Il y a aussi Ayanna Pressley, la première femme noire à représenter le Massachusetts au Congrès. Elle aussi avait emporté aux primaires contre un vieux routier démocrate. Ilhan Omar et Rashida Tlaib deviennent pour leur part les deux premières femmes de confession musulmane à être élues au Congrès américain. Elles ont gagné dans le Minnesota et dans le Michigan.
Arrivées aussi de deux premières élues amérindiennes à la Chambre, une avocate férue d’arts martiaux et homosexuelle, et une mère célibataire.
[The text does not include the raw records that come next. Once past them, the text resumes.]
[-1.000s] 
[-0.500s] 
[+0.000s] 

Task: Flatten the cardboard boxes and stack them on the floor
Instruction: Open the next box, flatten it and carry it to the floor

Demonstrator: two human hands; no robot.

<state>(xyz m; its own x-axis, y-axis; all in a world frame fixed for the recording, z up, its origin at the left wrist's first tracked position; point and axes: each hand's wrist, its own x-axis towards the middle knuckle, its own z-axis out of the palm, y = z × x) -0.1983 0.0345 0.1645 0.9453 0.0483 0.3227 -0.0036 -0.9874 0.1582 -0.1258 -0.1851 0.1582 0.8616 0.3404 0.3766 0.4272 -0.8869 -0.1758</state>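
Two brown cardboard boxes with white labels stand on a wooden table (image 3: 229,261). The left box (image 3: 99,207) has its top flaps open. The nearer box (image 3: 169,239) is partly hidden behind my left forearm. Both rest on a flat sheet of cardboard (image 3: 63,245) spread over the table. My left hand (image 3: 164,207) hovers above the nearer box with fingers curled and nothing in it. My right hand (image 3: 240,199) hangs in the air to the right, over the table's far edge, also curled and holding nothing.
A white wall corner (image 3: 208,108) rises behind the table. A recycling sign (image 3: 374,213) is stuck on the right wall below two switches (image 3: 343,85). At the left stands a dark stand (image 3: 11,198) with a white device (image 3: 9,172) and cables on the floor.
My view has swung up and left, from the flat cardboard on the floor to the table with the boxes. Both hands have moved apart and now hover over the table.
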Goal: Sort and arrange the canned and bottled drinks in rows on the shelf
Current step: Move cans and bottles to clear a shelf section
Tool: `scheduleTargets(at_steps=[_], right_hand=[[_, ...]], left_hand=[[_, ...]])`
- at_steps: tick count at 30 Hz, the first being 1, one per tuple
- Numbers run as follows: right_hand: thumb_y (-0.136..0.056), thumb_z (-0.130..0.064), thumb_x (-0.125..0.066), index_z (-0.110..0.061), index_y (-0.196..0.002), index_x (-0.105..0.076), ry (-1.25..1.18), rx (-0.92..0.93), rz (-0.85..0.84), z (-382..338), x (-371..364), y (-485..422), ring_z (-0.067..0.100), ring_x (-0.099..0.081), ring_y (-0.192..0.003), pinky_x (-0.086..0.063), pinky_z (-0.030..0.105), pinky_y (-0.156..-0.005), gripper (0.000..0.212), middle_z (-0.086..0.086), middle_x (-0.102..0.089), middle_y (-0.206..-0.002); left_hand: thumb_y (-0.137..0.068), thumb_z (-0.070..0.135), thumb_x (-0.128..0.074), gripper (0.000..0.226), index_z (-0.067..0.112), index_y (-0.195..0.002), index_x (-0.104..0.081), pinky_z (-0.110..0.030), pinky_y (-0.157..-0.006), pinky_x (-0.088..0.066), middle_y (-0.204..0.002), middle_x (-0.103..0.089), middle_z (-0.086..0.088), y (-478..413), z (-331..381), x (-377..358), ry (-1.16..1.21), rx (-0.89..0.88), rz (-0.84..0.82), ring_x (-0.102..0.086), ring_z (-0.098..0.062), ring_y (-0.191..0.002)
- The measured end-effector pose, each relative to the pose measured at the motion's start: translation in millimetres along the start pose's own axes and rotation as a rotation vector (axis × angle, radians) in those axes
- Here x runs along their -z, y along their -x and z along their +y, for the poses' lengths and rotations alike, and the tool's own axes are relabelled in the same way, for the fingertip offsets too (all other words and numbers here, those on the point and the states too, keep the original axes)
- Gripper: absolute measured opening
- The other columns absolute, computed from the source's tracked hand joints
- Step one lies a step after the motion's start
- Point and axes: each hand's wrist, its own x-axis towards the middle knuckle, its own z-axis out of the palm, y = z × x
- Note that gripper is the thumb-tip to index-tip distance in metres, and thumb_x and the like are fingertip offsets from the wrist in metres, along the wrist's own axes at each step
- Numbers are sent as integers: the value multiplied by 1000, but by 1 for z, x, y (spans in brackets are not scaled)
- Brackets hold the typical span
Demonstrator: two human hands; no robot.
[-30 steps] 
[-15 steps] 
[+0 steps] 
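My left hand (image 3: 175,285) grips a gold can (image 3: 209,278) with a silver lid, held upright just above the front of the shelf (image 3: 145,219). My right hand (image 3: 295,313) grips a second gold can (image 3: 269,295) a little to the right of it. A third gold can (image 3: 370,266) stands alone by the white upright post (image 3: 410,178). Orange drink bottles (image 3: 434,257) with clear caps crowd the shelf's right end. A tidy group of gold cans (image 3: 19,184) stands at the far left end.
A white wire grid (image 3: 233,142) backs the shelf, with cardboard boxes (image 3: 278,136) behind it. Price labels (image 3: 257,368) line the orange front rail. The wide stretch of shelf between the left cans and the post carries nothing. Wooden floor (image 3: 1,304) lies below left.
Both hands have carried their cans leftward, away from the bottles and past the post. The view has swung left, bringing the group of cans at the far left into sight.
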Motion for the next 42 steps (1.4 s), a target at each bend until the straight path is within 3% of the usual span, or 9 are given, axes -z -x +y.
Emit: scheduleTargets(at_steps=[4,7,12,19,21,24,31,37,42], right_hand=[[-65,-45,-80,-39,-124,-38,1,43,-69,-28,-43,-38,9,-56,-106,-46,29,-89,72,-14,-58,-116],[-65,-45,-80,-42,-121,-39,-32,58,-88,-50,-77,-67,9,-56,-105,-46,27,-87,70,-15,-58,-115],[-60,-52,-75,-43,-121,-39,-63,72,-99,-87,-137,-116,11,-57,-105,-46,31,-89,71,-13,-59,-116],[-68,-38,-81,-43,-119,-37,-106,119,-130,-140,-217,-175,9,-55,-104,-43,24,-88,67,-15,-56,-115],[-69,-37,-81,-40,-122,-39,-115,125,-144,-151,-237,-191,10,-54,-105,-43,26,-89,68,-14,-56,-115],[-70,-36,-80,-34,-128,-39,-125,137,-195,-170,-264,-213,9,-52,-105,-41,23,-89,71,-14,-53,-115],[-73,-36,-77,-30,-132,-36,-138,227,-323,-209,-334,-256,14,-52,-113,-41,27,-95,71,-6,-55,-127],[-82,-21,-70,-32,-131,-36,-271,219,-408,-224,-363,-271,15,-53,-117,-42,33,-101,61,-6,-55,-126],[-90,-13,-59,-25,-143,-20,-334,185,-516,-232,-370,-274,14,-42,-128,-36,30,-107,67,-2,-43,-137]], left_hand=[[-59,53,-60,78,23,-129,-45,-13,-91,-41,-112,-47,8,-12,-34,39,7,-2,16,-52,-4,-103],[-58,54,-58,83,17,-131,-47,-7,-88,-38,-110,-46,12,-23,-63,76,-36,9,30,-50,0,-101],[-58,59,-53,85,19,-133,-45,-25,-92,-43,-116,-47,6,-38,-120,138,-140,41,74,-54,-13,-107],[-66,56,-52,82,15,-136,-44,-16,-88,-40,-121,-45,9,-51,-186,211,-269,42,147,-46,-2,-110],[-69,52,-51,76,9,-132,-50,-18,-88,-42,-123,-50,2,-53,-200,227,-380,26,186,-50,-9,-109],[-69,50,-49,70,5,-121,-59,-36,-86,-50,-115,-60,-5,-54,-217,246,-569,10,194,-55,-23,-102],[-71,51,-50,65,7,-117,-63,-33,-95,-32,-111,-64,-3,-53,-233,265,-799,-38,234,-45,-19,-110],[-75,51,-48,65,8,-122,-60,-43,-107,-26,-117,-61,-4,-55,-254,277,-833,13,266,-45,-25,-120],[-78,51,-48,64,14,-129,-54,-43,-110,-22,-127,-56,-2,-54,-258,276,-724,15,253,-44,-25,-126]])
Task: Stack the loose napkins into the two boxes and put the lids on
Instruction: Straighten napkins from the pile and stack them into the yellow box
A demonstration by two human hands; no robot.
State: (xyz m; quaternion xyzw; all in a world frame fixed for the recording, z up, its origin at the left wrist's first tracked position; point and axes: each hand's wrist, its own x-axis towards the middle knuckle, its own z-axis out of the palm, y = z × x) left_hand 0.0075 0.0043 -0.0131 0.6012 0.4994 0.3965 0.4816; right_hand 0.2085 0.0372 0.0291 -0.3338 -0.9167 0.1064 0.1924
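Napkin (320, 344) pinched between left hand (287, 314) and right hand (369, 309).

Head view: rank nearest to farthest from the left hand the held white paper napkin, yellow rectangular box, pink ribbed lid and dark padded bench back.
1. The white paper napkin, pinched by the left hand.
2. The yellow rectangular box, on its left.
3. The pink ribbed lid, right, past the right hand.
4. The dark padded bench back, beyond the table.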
Et puis à noter chez les gouverneurs dans le Colorado, la victoire d’un gouverneur ouvertement homosexuel, une première aux États-Unis.
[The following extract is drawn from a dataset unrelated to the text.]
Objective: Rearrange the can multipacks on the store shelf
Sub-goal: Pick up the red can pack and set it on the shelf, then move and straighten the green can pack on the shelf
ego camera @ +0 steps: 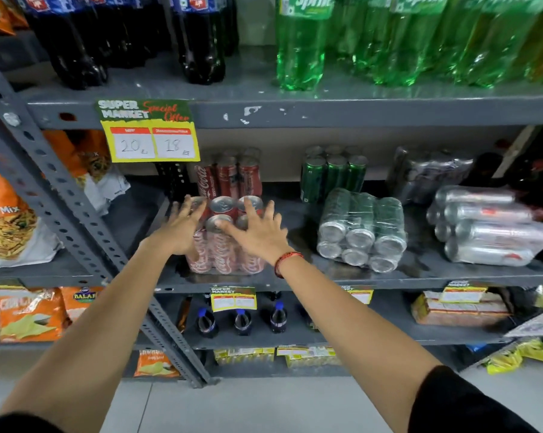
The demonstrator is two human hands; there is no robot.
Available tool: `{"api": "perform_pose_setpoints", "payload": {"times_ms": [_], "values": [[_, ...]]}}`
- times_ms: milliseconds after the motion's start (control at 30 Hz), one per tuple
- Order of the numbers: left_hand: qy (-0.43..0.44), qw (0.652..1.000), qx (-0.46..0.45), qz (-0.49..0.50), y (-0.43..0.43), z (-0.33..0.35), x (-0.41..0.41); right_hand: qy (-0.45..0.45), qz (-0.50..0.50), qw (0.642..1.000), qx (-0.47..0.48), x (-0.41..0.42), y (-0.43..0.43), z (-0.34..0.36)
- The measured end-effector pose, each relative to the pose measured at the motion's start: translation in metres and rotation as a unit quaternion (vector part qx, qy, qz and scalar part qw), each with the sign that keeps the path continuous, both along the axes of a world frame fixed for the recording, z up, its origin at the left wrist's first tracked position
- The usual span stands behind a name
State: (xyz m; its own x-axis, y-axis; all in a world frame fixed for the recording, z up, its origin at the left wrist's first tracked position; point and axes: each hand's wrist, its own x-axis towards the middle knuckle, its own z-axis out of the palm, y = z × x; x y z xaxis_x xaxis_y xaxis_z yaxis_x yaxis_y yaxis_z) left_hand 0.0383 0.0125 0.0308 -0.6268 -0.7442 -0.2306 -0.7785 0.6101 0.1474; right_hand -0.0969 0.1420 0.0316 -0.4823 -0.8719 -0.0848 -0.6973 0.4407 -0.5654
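Both hands are out over the red can pack [223, 245], which stands near the front edge of the middle shelf [295, 281], toward its left end. The left hand [178, 231] is spread wide at the pack's left side, fingers open and holding nothing. The right hand [257, 231] is spread over the top right cans, fingers open too, and I cannot tell if it is touching them yet.

To do this well, I think each hand should press flat on one side of the pack and squeeze in, so the plastic wrap does not tear. Lift or slide it straight, with no tipping, because the cans look heavy.

The pack sits right under and between the two open grips. Behind it, toward the back edge, stands a second red pack [228, 176]. To the right, near the front edge, a green can pack [362, 229] lies tipped over, and a silver can pack [489, 226] lies on its side by the right end
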Motion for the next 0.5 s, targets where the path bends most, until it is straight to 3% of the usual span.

Revue de presse américaine
« Les démocrates s’emparent de la chambre » titre le Washington Post, pour qui c’est « un grand jour pour la démocratie américaine », un signe de sa « bonne santé ». Le quotidien estime qu’« au cours de ces deux dernières années, les majorités républicaines à la Chambre et au Sénat n’ont pas exercé un contrôle raisonnable sur l’exécutif. »
« Et maintenant ? » s’interroge de son côté, plus prudent peut-être, le New York Times, qui publie tout de même en Une des photos d’électeurs démocrates en liesse. « Les deux prochaines années vont donner aux démocrates l’occasion de montrer qu’il existe un meilleur modèle de législation, que le Congrès est capable de faire plus pour les Américains que de réduire les impôts des riches et de menacer la santé des autres ». Mais « comment éviter de tout foutre en l’air ? », s’interroge le New York Times ce matin.
Le quotidien conseille aux démocrates de « choisir judicieusement leurs batailles politiques ». Par exemple le combat pour la protection des « Dreamers », ces immigrés sans papiers entrés dans le pays quand étaient enfants. Pour le journal, les démocrates doivent surtout éviter de prononcer le mot qui commence par un I, comme impeachment. Destitution. Le journal new-yorkais croit savoir « même de nombreux Américains qui n’aiment pas Donald Trump regretteront, en l’absence de preuves accablantes, les efforts visant à destituer un président en exercice ».
Pour le très conservateur Washington Times, « Donald Trump sera forcément assailli d’enquêtes et d’assignations à comparaître ». Certes, « mais avec le Sénat toujours aux mains des républicains, le président aura un pare-feu contre les tentatives de défaire son programme ». Autre atout, renchérit le National Review : « l’emprise du parti républicain sur le Sénat permettra au chef de l’Etat de nommer facilement un plus grand nombre de juges fédéraux » conservateurs.
En tout cas, avec ces résultats, « les républicains écrivent l’histoire ». C’est la une de USA Today. Car « c’est la première fois depuis que le pays élit directement des sénateurs qu’un parti prend le contrôle de la Chambre sans gagner un seul siège au Sénat ».
Dernière remarque, piochée cette fois dans le Miami Herald. « Il faut reconnaitre quelque chose à Donald Trump, c’est qu’il n’a pas seulement inspiré sa base. Sa politique, son attitude belliqueuse ont motivé quasiment tout le monde, quel que soit son parti, à s’intéresser à la politique et à aller voter ».